The UN Committee against Torture said it was "deeply concerned about reports indicating a de facto state policy of organised and widespread torture and ill-treatment" in Israel.
In a report published after a regular review of Israel, it "also expressed its deep concern over the disproportionate nature of Israel's response".
And it decried "a range of policies adopted by Israel in the course of its continued unlawful presence in the Occupied Palestinian Territory", warning that it risked leading to "cruel, inhuman or degrading living conditions for the Palestinian population".
The experts called on Israel to "establish an independent, impartial and effective ad hoc investigatory commission to review and investigate all allegations of torture and ill-treatment committed during the current armed conflict".
Israel should also "prosecute those responsible, including superior officers, and ensure the immediate entry of necessary humanitarian aid and aid workers into Gaza", the committee members said.
During the review conducted in Geneva earlier this month, committee rapporteur Peter Vedel Kessing told the Israeli delegation the experts had been "deeply appalled by the description we have received... of what appears to be systematic and widespread torture and ill-treatment of Palestinians, including children".

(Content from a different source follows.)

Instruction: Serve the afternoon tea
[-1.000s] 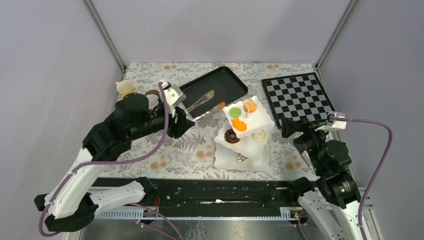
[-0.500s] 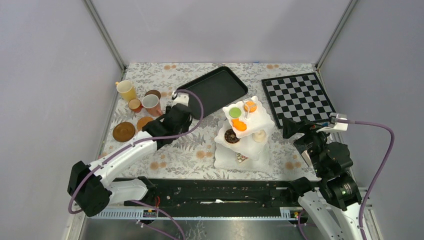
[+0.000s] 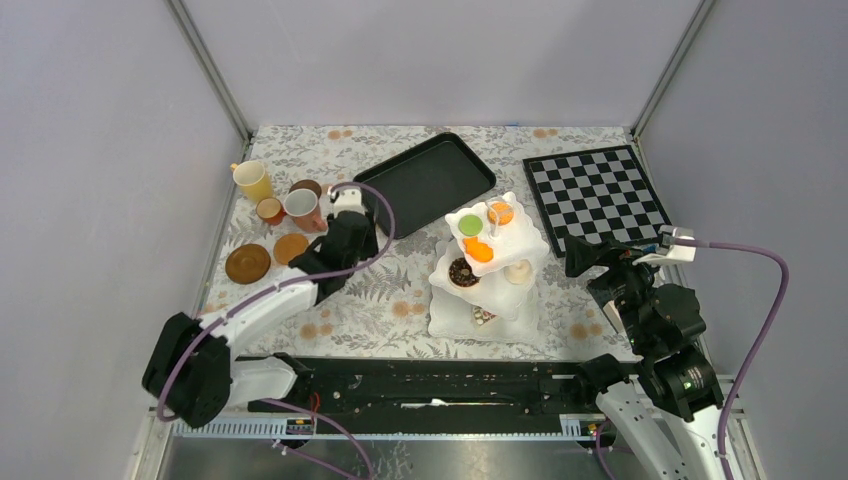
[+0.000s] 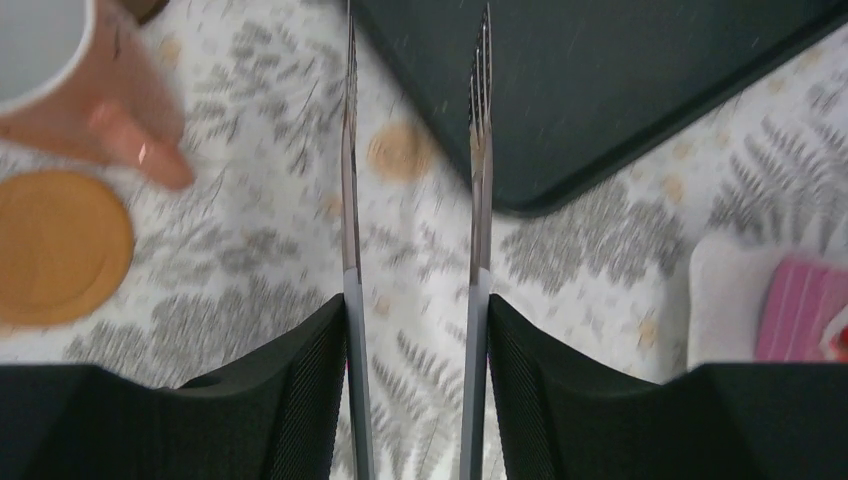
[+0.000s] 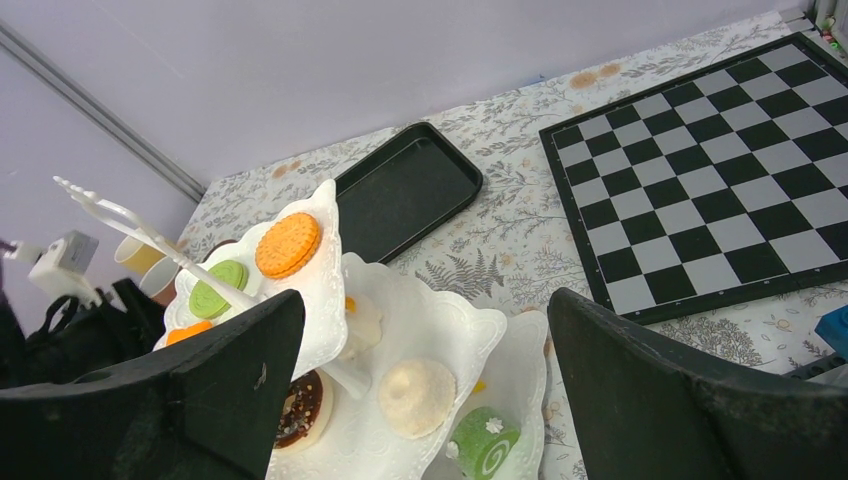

"It is claimed that torture has become a deliberate and widespread tool of state policy... from arrest to interrogation to imprisonment."
The committee report highlighted allegations of widespread use of torture methods, including "repeated severe beatings, dog attacks, electrocution, water-boarding, use of prolonged stress positions (and) physical violations".
During the review, Israel's ambassador to the UN in Geneva, Daniel Meron, rejected the allegations presented, branding them "disinformation".